Luigi Augugliaro and Hassan Pazira
Maintainer: Luigi Augugliaro luigi.augugliaro@unipa.it

Details

plot.dglars method produces different plots to study the sequence of models fitted by dgLARS method.

First plot gives information about the goodness-of-fit of the sequence of models fitted by dgLARS method. The user can plot the sequence of AIC (type = "AIC") or BIC values (type = "BIC"). By default, AIC and BIC values are shown on the same plot (type = "both"). More general measures of goodness-of-fit can be specified by using the argument “...” to pass futher arguments to function AIC.dglars (see the examples below). The value of the tuning parameter corresponding to the minimum of the used measure of goodness-of-fit is indentified by a vertical dashed red line, while the \(\gamma\) values at which corresponds a change in the active set are labeled by vertical dashed gray lines.
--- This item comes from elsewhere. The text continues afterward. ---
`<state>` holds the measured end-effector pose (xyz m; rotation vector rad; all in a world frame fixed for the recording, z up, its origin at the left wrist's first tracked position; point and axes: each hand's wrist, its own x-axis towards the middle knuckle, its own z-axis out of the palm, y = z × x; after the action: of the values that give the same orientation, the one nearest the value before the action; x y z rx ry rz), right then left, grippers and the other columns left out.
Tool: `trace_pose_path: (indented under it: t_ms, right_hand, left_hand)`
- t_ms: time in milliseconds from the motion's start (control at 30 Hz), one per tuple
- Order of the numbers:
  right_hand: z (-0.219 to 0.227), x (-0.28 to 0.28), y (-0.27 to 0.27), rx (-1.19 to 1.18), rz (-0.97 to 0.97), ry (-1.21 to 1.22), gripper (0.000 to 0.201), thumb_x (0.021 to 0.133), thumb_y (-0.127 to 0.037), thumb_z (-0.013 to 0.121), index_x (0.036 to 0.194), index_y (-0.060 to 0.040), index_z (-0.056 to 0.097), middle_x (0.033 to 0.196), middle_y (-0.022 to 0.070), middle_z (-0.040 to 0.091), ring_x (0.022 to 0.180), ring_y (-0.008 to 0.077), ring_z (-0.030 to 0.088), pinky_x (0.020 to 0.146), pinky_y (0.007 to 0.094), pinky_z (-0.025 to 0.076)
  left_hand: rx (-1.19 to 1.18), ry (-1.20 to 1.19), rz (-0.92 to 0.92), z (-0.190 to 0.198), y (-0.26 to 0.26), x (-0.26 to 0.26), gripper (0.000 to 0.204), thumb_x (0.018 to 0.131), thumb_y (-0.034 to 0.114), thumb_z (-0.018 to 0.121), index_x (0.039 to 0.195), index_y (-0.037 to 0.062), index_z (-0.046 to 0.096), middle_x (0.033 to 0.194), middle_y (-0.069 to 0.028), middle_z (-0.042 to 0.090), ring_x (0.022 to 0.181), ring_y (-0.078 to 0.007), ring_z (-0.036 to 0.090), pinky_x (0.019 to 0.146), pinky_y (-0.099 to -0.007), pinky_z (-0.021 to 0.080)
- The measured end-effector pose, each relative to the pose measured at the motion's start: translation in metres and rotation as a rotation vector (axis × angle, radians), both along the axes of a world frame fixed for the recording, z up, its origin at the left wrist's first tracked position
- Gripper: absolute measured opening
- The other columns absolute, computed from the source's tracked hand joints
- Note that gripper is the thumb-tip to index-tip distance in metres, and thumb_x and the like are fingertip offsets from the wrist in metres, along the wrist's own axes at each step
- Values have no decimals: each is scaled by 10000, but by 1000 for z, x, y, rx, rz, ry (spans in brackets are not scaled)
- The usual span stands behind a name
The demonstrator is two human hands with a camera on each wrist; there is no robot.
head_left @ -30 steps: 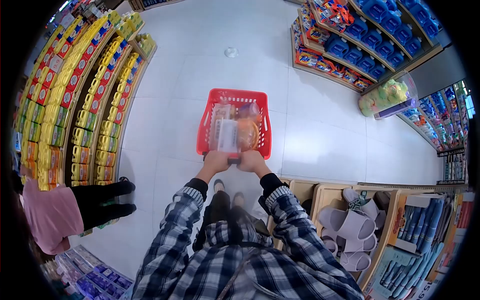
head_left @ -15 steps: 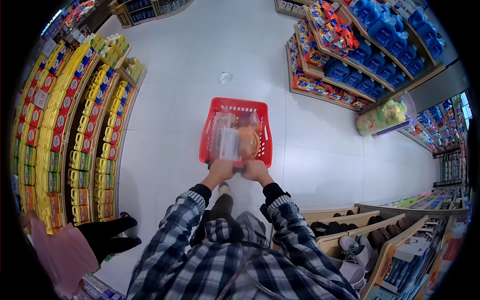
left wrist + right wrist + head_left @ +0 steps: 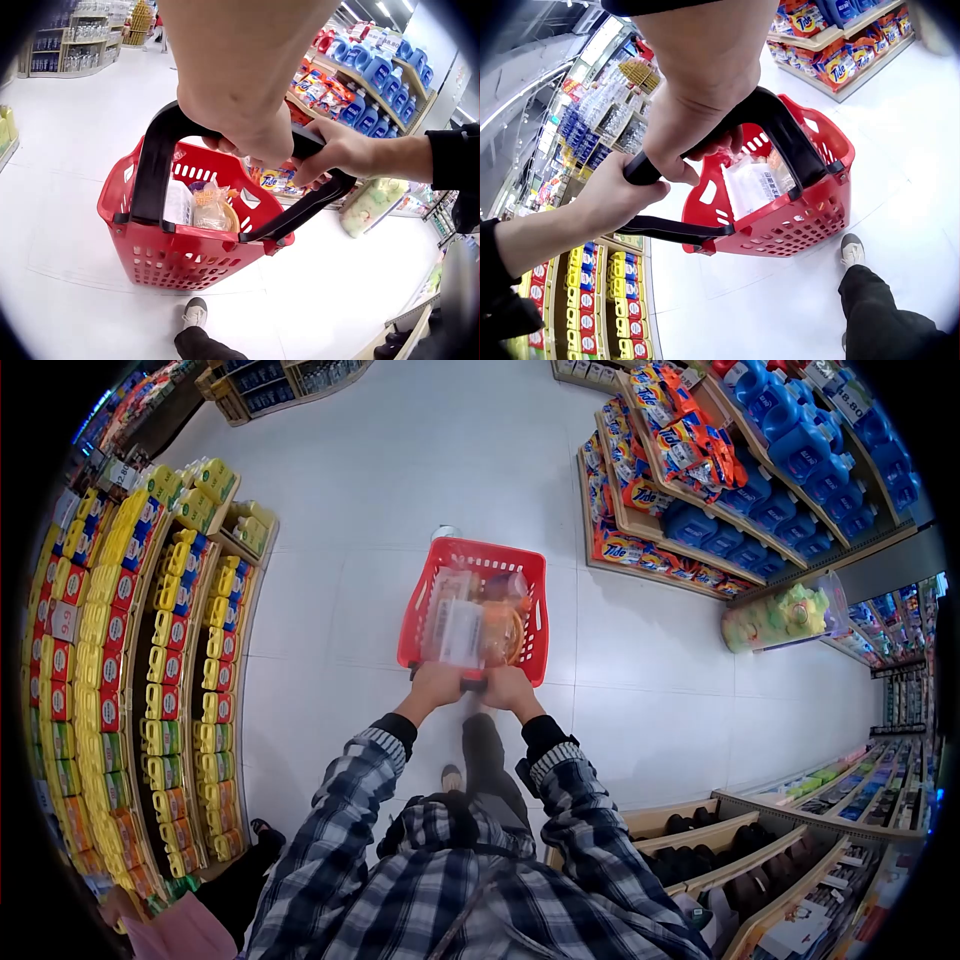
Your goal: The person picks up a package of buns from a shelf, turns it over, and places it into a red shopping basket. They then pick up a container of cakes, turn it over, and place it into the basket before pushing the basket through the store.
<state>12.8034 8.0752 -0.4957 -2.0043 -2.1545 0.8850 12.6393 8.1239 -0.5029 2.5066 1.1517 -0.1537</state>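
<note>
Both hands grip the black handle [image 3: 154,172] of a red plastic shopping basket [image 3: 541,622] in front of the body. My left hand [image 3: 436,683] and right hand [image 3: 510,690] hold it side by side, fingers wrapped round the bar. In the left wrist view the basket hangs above the floor, its sides full of holes. Inside lie a white package with printed text [image 3: 754,186], a round orange item [image 3: 505,632] and a clear plastic bag [image 3: 212,212]. Motion blur softens these contents in the head view.
Shelves of yellow-handled jugs [image 3: 115,625] line the left side. At the right stand Tide bags [image 3: 640,550] and blue detergent bottles [image 3: 805,455], with a clear bin of green-yellow packs [image 3: 785,615] below. Slippers [image 3: 700,860] fill a low rack near right. Someone in pink [image 3: 180,930] is at lower left.
The wearer has walked forward with the basket, both hands still on its handle. The person in pink has slipped toward the bottom edge, and the basket now partly covers the round floor marker.
</note>
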Motion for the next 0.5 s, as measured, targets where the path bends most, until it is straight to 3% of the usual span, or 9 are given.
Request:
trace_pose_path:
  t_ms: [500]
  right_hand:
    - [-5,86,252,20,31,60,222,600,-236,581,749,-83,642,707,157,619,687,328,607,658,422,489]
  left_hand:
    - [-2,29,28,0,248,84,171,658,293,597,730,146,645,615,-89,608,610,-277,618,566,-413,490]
Second plot shows the coefficient profile plot; if the predictor-corrector algorithm is used to fit the model, the third plot shows the Rao's score test statistics as function of \(\gamma\).

See Also

dglars, summary.dglars and AIC.dglars.

Examples

Run this code
###########################
# Logistic regression model
set.seed(123)
n <- 100
p <- 10
X <- matrix(rnorm(n * p), n, p)
b <- 1:2
eta <- b[1] + X[, 1] * b[2]
mu <- binomial()$linkinv(eta)
y <- rbinom(n, 1, mu)
fit <- dglars.fit(X, y, family = binomial)
plot(fit) 
plot(fit, type = "AIC")
plot(fit, type = "BIC")
plot(fit, type = "AIC", k = 5)
plot(fit, type = "AIC", complexity = "gdf")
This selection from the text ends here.